This page provides an overview of BigQuery Materialized Views.
Introduction
Materialized views are precomputed views that periodically cache results of a query for increased performance and efficiency. BigQuery leverages precomputed results from materialized views and whenever possible reads only delta changes from the base table to compute up-to-date results. Materialized views can be queried directly or can be used by the BigQuery optimizer to process queries to the base tables.
Queries that use materialized views are generally faster and consume less resources than queries that retrieve the same data only from the base table. Materialized views are helpful to significantly boost performance of workloads that have the characteristic of common and repeated queries.
The following are key characteristics of BigQuery Materialized Views:
Zero maintenance: A materialized view is recomputed in background once the base table has changed. All incremental data changes from the base tables are automatically added to the materialized views. No user inputs are required.
Always fresh: A materialized view is always consistent with the base table, including BigQuery streaming tables. If a base table is modified via update, merge, partition truncation, or partition expiration, BigQuery will invalidate the impacted portions of the materialized view and fully re-read the corresponding portion of the base table. For an unpartitioned materialized view, BigQuery will invalidate the entire materialized view and re-read the entire base table. For a partitioned materialized view, BigQuery will invalidate the affected partitions of the materialized view and re-read the entire corresponding partitions from the base table. Partitions that are append-only are not invalidated and are read in delta mode. In other words, there will never be a situation when querying a materialized view results in stale data.

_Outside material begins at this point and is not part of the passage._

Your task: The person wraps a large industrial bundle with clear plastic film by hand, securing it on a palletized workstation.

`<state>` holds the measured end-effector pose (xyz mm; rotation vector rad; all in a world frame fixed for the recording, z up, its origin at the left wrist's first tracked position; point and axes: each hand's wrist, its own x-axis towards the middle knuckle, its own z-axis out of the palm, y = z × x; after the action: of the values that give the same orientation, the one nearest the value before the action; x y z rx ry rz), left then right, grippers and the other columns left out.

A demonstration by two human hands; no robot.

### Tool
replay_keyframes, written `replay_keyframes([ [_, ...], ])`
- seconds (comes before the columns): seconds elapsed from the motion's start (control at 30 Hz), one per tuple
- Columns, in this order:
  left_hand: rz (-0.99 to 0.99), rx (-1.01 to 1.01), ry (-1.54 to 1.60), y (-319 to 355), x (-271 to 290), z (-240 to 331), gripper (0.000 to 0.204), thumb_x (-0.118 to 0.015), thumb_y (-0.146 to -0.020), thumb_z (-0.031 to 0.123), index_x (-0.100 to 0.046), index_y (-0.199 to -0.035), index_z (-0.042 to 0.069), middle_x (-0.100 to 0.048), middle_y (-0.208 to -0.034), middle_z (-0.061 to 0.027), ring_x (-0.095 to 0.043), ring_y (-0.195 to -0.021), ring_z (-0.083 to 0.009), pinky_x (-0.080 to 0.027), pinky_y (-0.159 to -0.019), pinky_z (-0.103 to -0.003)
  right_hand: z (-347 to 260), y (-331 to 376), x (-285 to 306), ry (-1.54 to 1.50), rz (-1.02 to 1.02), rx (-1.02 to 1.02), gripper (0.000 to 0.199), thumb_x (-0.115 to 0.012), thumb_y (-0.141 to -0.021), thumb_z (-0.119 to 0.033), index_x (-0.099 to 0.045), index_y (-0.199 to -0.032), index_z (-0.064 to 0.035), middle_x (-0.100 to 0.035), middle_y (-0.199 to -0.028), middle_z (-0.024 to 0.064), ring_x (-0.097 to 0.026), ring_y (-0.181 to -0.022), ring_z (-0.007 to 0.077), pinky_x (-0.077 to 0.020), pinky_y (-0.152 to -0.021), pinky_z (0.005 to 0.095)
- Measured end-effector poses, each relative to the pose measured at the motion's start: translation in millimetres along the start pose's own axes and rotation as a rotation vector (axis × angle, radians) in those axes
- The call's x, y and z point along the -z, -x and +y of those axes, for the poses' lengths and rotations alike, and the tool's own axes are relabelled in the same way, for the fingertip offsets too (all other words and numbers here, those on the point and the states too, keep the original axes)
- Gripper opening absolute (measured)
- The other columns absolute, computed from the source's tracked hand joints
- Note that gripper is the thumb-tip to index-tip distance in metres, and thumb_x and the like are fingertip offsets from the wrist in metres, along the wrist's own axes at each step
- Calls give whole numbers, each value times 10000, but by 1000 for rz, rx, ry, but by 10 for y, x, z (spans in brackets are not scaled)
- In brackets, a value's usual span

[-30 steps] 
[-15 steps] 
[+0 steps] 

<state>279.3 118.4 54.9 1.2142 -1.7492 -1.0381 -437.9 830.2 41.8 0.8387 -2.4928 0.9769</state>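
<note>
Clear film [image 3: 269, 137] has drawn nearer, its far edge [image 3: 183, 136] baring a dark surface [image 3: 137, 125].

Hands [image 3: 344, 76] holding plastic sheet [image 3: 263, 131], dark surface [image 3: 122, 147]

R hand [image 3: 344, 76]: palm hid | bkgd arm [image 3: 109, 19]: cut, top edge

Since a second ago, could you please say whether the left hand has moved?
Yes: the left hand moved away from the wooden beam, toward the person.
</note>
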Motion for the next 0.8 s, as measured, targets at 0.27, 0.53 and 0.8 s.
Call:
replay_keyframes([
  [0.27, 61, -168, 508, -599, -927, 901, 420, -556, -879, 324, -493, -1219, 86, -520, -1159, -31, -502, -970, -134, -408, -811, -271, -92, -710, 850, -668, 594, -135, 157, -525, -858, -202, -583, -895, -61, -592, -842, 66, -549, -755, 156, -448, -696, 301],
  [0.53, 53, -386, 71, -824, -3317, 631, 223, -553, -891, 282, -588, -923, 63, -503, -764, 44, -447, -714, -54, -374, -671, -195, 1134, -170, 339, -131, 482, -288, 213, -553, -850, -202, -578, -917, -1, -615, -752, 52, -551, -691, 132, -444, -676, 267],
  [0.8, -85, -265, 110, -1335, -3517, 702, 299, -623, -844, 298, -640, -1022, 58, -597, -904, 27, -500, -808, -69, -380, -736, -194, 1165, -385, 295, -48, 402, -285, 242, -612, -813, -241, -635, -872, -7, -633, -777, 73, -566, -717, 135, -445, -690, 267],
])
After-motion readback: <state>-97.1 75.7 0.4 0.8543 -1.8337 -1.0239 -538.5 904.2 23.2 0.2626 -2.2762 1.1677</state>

Smart tuning: If a query or part of a query against the source table can instead be resolved by querying the materialized view, BigQuery will rewrite (reroute) the query to use the materialized view for better performance and/or efficiency.
Benefits
BigQuery Materialized Views provides the following benefits:
Reduction in the execution time and cost for queries with aggregate functions. The largest benefit is gained when a query's computation cost is high and the resulting dataset is small.
Automatic and transparent BigQuery optimization because the optimizer uses a materialized view, if available, to improve the query execution plan. This optimization does not require any changes to the queries.
The same resilience and high availability as BigQuery tables.
Use cases
BigQuery Materialized Views targets the following use cases:
Faster query performance: If you have a raw table and you perform online analytical processing (OLAP) style aggregation that requires significant processing, and you have predictable and repeated queries, such as from extract, transform, load (ETL) or business intelligence (BI) pipelines, you should use BigQuery Materialized Views.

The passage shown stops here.